Verification and Final Checks
After adjusting your prompt, verify the results by checking the interaction between the furniture pieces. Do the legs of the chair touch the floor? Does the back of the sofa disappear behind the armrest of the chair? If the objects still appear to merge, try simplifying the scene by reducing the number of furniture items in a single generation pass. Complex scenes with many overlapping objects increase the cognitive load on the model, raising the probability of occlusion failures.
If the issue persists across multiple attempts with different prompts, it may be beneficial to switch models. Nano Banana 2 (Gemini 3.1 Flash Image) generally offers a balance of speed and detail, while Nano Banana Pro (Gemini 3 Pro Image) may provide better handling of complex spatial reasoning due to its enhanced capabilities. Avoid relying on Nano Banana 2 Lite for these specific tasks unless you have simplified the scene significantly, as its focus on speed and cost comes at the expense of handling multiple reference inputs or intricate layering.

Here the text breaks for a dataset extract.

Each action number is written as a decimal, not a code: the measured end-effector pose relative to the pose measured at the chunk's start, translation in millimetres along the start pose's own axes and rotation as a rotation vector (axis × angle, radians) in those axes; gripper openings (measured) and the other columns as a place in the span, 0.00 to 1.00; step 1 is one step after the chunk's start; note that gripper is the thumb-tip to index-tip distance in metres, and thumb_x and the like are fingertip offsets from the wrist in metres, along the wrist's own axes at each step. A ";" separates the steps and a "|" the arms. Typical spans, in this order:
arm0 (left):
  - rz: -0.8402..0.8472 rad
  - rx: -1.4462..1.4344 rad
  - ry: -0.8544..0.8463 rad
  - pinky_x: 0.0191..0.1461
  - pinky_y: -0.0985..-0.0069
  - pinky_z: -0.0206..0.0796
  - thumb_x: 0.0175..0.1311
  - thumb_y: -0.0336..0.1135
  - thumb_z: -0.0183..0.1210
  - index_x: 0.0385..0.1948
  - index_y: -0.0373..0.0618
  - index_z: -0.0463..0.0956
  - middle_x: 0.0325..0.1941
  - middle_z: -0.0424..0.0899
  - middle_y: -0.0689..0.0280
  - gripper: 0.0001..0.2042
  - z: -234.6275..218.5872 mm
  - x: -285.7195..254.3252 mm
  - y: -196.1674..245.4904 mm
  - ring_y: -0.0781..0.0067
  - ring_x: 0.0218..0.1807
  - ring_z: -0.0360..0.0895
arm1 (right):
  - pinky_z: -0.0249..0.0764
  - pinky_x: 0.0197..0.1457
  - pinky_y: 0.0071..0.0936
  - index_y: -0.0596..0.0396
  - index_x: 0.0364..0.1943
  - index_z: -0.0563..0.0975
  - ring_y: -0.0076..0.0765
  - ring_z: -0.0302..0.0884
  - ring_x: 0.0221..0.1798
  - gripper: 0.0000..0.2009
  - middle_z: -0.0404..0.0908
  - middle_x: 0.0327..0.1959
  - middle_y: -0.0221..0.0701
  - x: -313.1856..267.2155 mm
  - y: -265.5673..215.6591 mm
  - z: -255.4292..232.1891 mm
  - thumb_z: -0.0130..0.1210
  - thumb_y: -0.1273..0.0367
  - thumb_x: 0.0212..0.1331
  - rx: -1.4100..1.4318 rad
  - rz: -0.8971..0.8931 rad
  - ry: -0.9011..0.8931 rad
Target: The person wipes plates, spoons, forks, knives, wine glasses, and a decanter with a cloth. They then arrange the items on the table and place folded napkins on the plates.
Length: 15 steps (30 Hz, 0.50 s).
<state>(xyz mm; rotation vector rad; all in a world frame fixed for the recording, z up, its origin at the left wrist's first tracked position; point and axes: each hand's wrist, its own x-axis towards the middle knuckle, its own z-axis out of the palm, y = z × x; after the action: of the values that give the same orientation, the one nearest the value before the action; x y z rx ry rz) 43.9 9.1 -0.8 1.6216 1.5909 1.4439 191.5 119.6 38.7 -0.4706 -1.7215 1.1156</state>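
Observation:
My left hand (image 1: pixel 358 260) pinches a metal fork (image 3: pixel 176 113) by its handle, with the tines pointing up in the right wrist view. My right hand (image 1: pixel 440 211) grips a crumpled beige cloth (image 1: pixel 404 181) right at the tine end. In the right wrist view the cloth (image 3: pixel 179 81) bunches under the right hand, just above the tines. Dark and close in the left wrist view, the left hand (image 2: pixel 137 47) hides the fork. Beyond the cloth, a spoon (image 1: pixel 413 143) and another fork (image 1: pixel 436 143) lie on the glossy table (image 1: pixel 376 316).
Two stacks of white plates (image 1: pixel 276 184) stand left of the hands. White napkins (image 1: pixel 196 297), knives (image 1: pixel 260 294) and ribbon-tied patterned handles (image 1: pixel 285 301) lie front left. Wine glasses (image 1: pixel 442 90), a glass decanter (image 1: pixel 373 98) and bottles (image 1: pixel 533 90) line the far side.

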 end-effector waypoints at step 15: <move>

By carefully structuring your descriptions and selecting the appropriate model for the complexity of your interior daylight scene, you can significantly reduce instances of inconsistent object occlusion. Remember that while the tool is powerful, it requires clear, logical instructions to replicate real-world physics accurately. Try Nano Banana to experiment with these refined prompting strategies and see how they improve your generated interiors.